About this task:
When the string "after" is part of a line in the data below, report the whole line.
BEGIN Data excerpt
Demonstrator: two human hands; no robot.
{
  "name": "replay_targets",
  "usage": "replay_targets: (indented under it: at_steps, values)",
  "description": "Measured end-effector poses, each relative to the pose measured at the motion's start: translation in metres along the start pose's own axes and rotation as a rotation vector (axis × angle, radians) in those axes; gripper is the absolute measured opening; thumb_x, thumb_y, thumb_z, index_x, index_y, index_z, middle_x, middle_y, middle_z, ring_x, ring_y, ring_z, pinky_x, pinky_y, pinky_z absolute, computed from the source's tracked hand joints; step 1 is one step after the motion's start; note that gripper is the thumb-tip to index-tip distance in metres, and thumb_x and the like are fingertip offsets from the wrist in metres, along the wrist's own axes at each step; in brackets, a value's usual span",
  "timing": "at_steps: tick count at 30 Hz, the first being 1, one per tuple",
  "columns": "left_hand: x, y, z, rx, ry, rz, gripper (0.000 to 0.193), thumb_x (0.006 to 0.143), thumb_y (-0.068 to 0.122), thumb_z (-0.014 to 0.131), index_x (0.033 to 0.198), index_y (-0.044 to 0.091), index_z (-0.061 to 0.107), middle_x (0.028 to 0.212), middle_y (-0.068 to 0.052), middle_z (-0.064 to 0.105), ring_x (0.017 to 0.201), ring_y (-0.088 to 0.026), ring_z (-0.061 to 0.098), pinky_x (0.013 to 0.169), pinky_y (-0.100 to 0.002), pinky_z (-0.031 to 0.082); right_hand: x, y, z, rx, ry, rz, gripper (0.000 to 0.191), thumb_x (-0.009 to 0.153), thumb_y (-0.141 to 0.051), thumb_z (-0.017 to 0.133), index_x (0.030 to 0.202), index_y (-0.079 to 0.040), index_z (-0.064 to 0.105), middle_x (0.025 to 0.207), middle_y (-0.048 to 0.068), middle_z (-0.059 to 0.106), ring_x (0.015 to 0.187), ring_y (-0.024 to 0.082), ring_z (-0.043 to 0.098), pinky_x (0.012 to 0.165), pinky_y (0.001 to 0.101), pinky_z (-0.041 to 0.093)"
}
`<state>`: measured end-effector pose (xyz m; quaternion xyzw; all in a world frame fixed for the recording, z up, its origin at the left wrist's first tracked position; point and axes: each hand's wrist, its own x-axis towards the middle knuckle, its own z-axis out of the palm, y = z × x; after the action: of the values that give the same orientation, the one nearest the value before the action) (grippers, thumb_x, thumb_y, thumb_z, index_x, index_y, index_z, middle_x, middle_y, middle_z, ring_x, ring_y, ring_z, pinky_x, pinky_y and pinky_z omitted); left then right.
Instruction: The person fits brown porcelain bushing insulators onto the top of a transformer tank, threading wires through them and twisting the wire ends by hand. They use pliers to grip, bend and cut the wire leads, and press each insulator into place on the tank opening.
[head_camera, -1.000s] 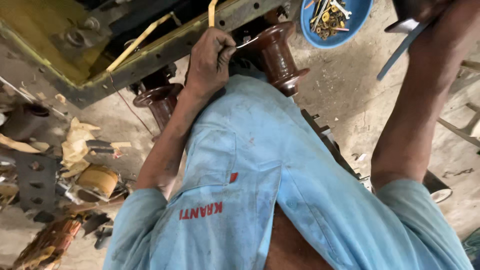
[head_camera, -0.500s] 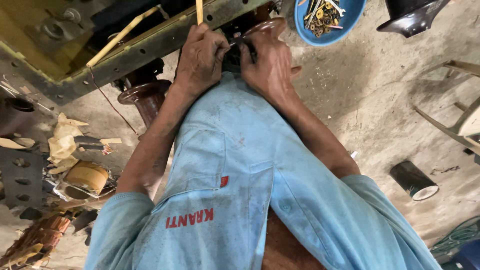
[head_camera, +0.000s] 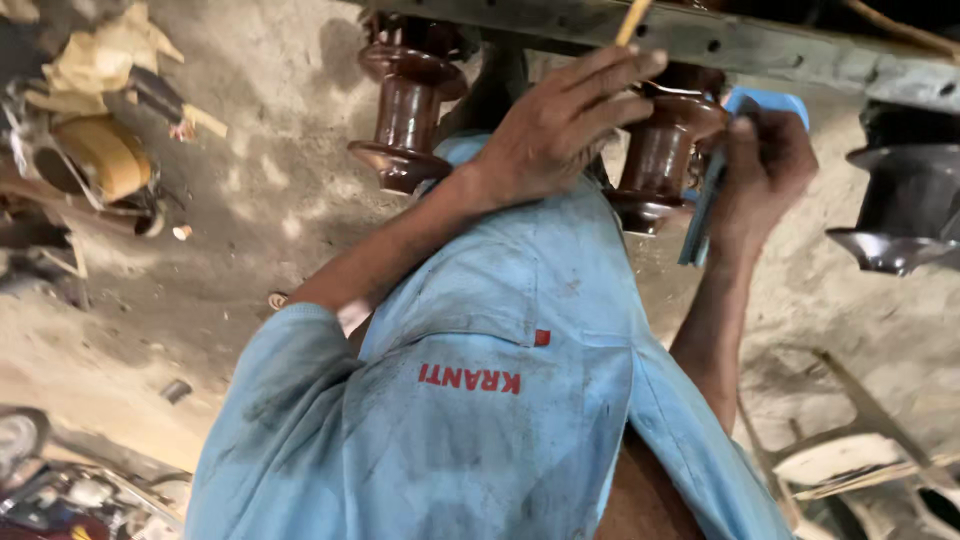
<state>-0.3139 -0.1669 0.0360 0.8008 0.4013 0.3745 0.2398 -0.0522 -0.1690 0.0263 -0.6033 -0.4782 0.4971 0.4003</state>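
Beside the brown insulator (head_camera: 662, 160), right hand (head_camera: 762, 175) clenched around blue tool (head_camera: 703, 205), left hand (head_camera: 560, 130) spread open against it.

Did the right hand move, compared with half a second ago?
Yes. The right hand covered the brown insulator before; now it is to the picture's right of it, gripping a blue tool.

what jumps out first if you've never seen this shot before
The eye lands on the two hands raised at the top centre: the left hand spread against a glossy brown ribbed insulator under a grey metal beam, the right hand gripping a blue tool beside it. A second brown insulator hangs to the left. Below, the light blue shirt fills the lower middle of the frame.
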Motion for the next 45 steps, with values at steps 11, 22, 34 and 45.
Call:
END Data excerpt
Solution:
  "description": "Measured end-effector poses, each relative to the pose measured at the motion's start: translation in metres along the start pose's own axes and rotation as a rotation vector (axis × angle, radians) in those axes; gripper is the absolute measured opening; thumb_x, thumb_y, thumb_z, index_x, index_y, index_z, middle_x, middle_y, middle_z, ring_x, ring_y, ring_z, pinky_x, pinky_y, pinky_z absolute, computed from the source's tracked hand joints; step 1 is one step after the motion's start; note that gripper is the thumb-tip to index-tip distance in metres, and thumb_x and the like are fingertip offsets from the wrist in metres, along the wrist's own axes at each step; in brackets, a value's usual span",
`<state>`: measured end-effector pose (xyz m; quaternion xyzw; all in a world frame fixed for the recording, z up, its origin at the left wrist's first tracked position; point and axes: each hand's wrist, its own x-axis towards the middle knuckle, its own z-axis out of the palm, y = z × x; after the action: of the values that give the same orientation, the one nearest the value before the action) (grippers, thumb_x, thumb_y, thumb_z, index_x, index_y, index_z, middle_x, middle_y, middle_z, ring_x, ring_y, ring_z, pinky_x, pinky_y and pinky_z omitted); left then right.

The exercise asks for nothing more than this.